Hi all,
I’m the developer of a package called ubelt, which is a curated utility library I’ve been writing / maintaining for over 6 years now, and I’ve been thinking about its future and its relationship to the Python ecosystem. At some point I had aspirations of merging pieces of it into the standard library (and in a few cases I still do), but I’ve come to the conclusion that most of it should live as a small curated package. I’ve also been thinking that I’d like to cut out some of the dead weight to focus its scope, but I have to be careful not to break my users, so I was thinking that it’s next iteration would live under a new name.
My thought was that ubelt might be a good candidate to transform into a scikit, specifically scikit-utils or skutil. Utility libraries are difficult to scope, and there are a lot of utility libraries out there, but mine was built with a bias towards scientific applications (as evidenced by: argmax, argunique, argsort, SetDict). Things like the download and hash_data functions are things other scientific users of Python might benefit from having faster 1-function interfaces to.

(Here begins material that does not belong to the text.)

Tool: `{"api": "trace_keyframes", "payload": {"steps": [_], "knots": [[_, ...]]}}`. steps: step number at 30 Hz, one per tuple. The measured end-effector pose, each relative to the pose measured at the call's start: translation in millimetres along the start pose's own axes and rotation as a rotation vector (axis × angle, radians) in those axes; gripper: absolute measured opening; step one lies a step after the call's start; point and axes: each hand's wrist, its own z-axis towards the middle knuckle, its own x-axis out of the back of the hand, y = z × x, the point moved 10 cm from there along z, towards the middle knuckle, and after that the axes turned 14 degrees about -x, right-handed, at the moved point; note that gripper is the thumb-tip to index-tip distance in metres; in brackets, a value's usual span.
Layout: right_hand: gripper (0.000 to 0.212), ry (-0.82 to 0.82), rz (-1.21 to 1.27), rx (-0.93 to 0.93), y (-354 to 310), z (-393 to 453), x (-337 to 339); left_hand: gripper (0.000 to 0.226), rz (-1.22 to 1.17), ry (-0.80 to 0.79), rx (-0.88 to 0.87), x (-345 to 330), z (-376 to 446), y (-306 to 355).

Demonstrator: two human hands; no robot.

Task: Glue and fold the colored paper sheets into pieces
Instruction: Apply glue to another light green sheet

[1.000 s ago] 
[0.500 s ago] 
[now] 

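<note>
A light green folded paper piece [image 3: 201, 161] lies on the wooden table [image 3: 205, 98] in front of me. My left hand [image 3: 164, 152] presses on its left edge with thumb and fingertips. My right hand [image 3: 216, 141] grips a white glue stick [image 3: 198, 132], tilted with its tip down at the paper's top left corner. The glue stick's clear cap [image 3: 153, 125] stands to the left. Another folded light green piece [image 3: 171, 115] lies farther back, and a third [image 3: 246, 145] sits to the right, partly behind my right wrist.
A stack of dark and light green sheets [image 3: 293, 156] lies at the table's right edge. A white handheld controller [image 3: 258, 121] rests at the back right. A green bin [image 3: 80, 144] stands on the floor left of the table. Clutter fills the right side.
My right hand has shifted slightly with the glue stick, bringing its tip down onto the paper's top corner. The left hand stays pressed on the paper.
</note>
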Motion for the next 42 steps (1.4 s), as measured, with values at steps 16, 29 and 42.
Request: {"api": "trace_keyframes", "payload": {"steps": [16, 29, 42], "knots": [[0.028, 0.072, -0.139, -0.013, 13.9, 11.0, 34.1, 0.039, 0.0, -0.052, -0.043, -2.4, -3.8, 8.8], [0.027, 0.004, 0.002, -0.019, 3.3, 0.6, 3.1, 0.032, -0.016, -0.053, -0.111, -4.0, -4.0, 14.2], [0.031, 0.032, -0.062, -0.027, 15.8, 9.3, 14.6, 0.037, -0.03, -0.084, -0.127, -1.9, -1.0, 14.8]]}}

I’ve written things like Cacher, CacheStampto have the most concise usage patterns possible. A concurrent.futures-based JobPool lets you use 1 variable to toggle between thread, process, and no-parallelism. I’ve extended pathlib with a Path that has copy, move, delete, and ensuredir methods. The IndexableWalker (perhaps better called Indexable), provides efficient iteration through nested List/Dict. The cmd function expresses subprocess.run / subprocess.call invocations with a tee option that subprocess doesn’t support. There are on the order of 100 functions / classes in the module, and many are useful. (see the ubelt README for a quantitative measure of this). I think a lot of these would be useful to generic python users, but maybe especially so for other scientists who use Python.
What I’d like to know is the community’s thoughts on:
- creating a scikit-utilities: skutil module in general.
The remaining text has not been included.